Back when Jill Wiese 2002 was a student at Morningside College, she wrote a piece of fiction that was quite promising. English Professor Steve Coyne wrote extensive notes on her draft, and years later, he worked on developing her story. Now, together, Wiese and Coyne have written "Jill's Story," and it was chosen for publication in a recent issue of the "North American Review," a magazine which has featured writers such as Walt Whitman, Henry James and Andrew Carnegie. The story appears below.


Jill's Story

By Stephen Coyne and Jill Wiese

She just wanted to get home.  It was late, and she had said awful things at the party.  Now she just wanted to crawl into bed and sleep, if she could.  “I’m glad the bitch is gone,” she told her friend Stacey.  It was supposed to be a joke—one of those bad, sad, healing kinds of jokes.  But Stacy frowned and nodded.  It was awful.  The expression on Stacey’s face had revealed Jill to herself.  She—the younger sister, the not-so-pretty one, the not-so-talented one, Jill the Pill, as her sister had sometimes call her—she was actually glad that Campbell had died.

Jill should have taken it easy through the big curve, but she had to get home.  She wanted out of that car, out of those clothes.  She wanted to crawl into the bed that had been hers since she was a girl, a little girl who idolized her big sister.  The Buick’s tires slid sideways on the gravel as if they were on ball-bearings, and it only took a moment for the car to get sideways.  When the wheels hit the embankment, the Buick rose into the air.  The engine revved.  Jill managed to get her foot off the gas and onto the brake as if she might be able to stop what had already been set in motion, but the car nosed downward, and Jill’s stomach rose into her throat.  The impact was softer than she expected.  Mud splattered the windshield, and the headlights must have been buried in it because by the time the car settled, everything was darkness except for the dashboard.  Jill sat there blinking stupidly at the gauges. 
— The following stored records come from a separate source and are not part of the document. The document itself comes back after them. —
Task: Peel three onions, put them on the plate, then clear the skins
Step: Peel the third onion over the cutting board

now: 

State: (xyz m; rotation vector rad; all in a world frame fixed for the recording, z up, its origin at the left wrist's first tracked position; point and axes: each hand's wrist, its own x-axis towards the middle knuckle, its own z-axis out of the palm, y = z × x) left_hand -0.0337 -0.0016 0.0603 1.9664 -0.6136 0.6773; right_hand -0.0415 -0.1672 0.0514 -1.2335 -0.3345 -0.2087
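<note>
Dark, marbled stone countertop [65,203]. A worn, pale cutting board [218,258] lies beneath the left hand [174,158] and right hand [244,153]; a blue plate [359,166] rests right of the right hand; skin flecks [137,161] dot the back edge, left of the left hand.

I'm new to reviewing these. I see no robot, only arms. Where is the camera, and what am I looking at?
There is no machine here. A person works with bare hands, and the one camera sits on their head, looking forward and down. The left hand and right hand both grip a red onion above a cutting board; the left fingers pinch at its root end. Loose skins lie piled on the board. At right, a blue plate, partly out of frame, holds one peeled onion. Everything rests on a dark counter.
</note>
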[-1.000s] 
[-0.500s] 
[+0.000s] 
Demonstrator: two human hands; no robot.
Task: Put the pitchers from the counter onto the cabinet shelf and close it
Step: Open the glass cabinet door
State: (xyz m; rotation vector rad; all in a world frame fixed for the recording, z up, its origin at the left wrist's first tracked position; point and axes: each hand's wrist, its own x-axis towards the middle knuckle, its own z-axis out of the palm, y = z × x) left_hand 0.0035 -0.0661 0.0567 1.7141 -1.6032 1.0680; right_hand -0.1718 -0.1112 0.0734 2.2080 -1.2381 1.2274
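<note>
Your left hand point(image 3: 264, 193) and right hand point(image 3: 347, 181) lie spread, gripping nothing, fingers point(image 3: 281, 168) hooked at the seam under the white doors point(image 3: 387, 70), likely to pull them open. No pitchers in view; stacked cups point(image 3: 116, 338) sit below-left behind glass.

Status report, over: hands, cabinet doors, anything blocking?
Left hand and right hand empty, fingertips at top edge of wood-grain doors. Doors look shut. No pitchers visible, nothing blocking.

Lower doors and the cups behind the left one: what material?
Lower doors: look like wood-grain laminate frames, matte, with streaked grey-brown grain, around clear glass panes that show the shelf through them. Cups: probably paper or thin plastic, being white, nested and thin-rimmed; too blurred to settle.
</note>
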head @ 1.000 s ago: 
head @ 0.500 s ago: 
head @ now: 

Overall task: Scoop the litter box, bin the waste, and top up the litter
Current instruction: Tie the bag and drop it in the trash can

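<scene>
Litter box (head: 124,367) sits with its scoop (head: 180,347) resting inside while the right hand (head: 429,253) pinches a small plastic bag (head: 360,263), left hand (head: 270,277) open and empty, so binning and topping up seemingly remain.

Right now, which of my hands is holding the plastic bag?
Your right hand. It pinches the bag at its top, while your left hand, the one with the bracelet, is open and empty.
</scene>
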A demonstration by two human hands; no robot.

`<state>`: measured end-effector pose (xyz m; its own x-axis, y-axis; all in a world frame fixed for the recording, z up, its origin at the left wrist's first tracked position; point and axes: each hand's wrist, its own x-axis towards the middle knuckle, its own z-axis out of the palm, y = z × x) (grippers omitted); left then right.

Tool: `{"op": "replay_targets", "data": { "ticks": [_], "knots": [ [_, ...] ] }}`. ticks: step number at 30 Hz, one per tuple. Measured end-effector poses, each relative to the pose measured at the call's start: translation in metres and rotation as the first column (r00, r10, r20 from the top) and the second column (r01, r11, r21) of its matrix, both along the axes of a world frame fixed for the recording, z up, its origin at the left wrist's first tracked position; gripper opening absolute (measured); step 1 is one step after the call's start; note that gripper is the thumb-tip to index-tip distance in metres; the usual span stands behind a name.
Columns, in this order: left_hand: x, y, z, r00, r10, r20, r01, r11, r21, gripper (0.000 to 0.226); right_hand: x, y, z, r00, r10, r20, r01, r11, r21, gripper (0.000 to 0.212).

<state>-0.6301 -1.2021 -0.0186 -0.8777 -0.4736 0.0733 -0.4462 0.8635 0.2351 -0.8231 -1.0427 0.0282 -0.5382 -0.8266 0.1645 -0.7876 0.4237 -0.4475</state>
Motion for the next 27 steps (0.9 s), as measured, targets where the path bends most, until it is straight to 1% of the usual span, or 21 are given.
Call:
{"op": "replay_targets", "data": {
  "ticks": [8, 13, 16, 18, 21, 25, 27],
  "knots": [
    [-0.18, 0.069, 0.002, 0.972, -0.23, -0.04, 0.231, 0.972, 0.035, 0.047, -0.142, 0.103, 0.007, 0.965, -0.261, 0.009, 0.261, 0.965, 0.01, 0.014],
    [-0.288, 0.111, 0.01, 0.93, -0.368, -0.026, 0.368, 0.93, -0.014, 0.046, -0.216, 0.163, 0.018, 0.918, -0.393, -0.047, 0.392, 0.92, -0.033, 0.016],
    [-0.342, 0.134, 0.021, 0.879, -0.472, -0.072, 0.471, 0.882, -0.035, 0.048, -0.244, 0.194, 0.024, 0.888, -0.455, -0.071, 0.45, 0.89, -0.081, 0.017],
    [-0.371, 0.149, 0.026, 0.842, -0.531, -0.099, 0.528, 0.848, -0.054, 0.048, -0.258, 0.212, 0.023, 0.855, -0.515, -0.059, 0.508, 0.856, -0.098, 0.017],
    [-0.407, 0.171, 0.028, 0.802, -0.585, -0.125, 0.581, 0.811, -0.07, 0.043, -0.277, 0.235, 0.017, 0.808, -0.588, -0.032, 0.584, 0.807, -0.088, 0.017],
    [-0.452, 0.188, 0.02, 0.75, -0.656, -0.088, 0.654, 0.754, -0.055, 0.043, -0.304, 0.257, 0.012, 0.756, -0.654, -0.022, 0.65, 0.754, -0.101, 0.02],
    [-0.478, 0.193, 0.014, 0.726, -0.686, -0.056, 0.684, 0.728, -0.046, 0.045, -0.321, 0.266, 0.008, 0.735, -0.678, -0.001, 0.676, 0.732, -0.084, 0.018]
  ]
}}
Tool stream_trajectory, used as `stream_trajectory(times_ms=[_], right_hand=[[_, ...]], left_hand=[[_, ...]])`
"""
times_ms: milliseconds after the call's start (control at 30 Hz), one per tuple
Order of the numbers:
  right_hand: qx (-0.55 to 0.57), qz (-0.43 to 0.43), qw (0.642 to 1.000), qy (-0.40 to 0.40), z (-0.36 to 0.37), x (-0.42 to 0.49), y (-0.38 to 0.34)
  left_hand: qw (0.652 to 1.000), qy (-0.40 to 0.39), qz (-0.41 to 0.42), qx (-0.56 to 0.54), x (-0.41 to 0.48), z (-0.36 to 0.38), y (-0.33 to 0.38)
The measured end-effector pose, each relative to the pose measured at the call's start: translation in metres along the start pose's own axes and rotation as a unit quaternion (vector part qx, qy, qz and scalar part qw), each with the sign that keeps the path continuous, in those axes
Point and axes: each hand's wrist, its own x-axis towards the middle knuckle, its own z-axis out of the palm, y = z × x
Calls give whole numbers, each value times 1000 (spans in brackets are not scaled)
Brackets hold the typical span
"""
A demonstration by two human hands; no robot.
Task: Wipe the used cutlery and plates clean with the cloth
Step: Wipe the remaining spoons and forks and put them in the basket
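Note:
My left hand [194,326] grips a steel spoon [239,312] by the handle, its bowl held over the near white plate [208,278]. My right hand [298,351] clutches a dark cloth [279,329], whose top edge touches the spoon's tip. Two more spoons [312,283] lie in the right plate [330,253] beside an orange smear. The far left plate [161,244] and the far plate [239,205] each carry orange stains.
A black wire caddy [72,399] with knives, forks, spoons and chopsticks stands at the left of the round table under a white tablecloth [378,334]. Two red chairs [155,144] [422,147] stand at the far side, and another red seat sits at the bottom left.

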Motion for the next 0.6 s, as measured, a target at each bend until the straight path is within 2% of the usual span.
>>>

Then she thought she heard water rushing in through the cracks around the door. Who knew where it would stop?  She unhooked her seatbelt and pulled the handle, but the door would not move. She put her feet against it and pushed, but that just made her slide across the seat.  She lay down and brace her hands against the other door.  Then she pushed with everything she had, but it was as if she wasn’t even there. 

She sat up.  One red light on the dash said “Oil.”  The other said, “Charge.”    Panic seized her, and she pounded the window until she was exhausted.  Then it occurred to her to roll it down.

Cold air struck her face, and the smell of mud was thick.  She worked her way, feet first, through the window, but when she dropped for the ground, her legs sank into muck up to her thighs.  Bubbles wriggled upward inside her pants’ legs.

As soon as she tried to take a step, she was falling.  Her hands disappeared into the mud, and she wound up lying face down in the ditch.  She had to crawl her way out, and she lost both shoes in the process.  Finally, she got back to the road and stood there, barefoot in November, looking down at her parents’ best car. 

They were going to be furious.  They had let her use it and had even extended her curfew to two o’clock so she could go to the game and then to the party at a friend’s afterwards.  But Jill got drunk. She said those awful things, and then she fell asleep.  It was almost four when she woke up.  Now this.  She shook mud from her hands and tried to get the worst of it off her face. Then she set out walking down the gravel road toward home.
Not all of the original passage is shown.